A new mosque in Copenhagen, Denmark, features all the trappings of a traditional Muslim house of worship except Mariam Mosque will be led entirely by women imams, or worship leaders.
Founder Sherin Khankan, a well-known author and political commentator in Denmark, told Danish newspaper Politiken she started Mariam in February because she "never felt at home in the existing mosques."
"Many women and young people don’t even go into the mosques as you enter into a male dominated and patriarchal space in which a man has the floor, a man leads prayers, men are in focus and dominate. That is why we are now setting up a mosque on women’s terms," Khankan said.

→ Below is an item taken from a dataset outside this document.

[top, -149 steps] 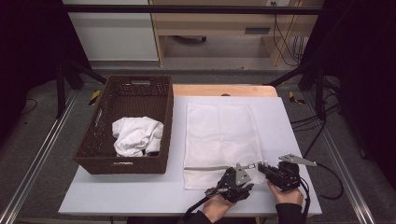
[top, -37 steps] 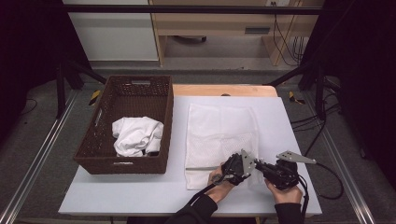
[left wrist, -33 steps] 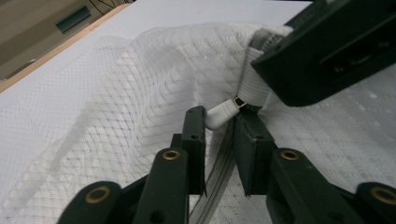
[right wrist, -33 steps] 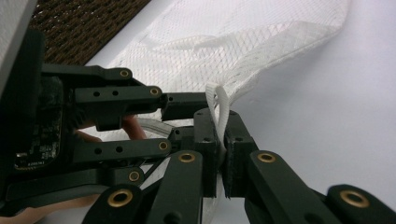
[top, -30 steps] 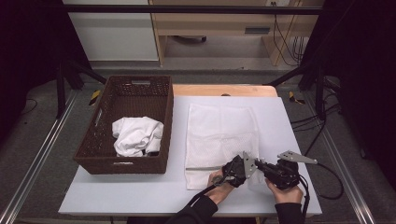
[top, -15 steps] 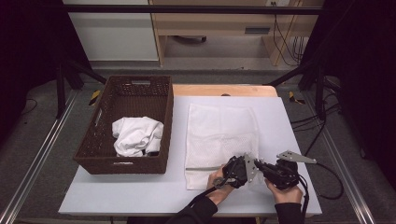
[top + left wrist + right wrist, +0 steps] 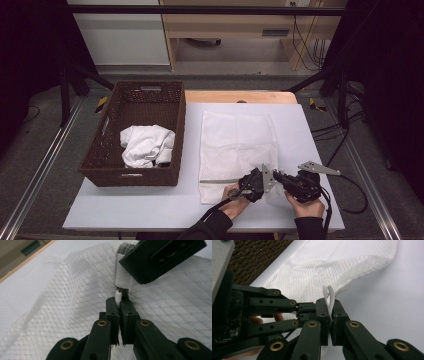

Mosques traditionally have men and women sit separately during services, often with dividers between them. Some women feel that these separate conditions affect their worship experience by blocking their view of the imam.
Khankan, who is serving as one of two imams at Mariam Mosque, called the house of worship a "feminist project."
“We have normalized patriarchal structures in our religious institutions. Not just in Islam, but also within Judaism and Christianity and other religions. And we would like to challenge that,” Khankan told Agence France-Presse.
The mosque will be open to men on most days except for during Friday prayers, AFP reports.
Women's mosques have existed in China for several hundred years, but have started cropping up in other parts of the world more recently. A women's-only mosque opened its doors in Los Angeles in 2015 with the hopes of "increasing women's access to Islamic knowledge, encouraging female participation in existing mosques and fostering Islamic leadership and scholarship -- both within and outside of the Muslim community," the founders told The Huffington Post.
Though women typically lead worship services at such mosques, there is ongoing debate surrounding whether women can or should serve as imams.
In 2006, Morocco became the first Arab country to allow the training of female religious leaders. The move was "a rare experiment in the Muslim world," according to Merieme Addou, who served as associate producer for a documentary about this new generation of female imams.
"Many think Islam oppresses woman and restricts their freedoms, but this is because of traditions that have nothing to do with Islam," Addou told Reuters in 2015. "Men and women are equal in our religion. There is no difference."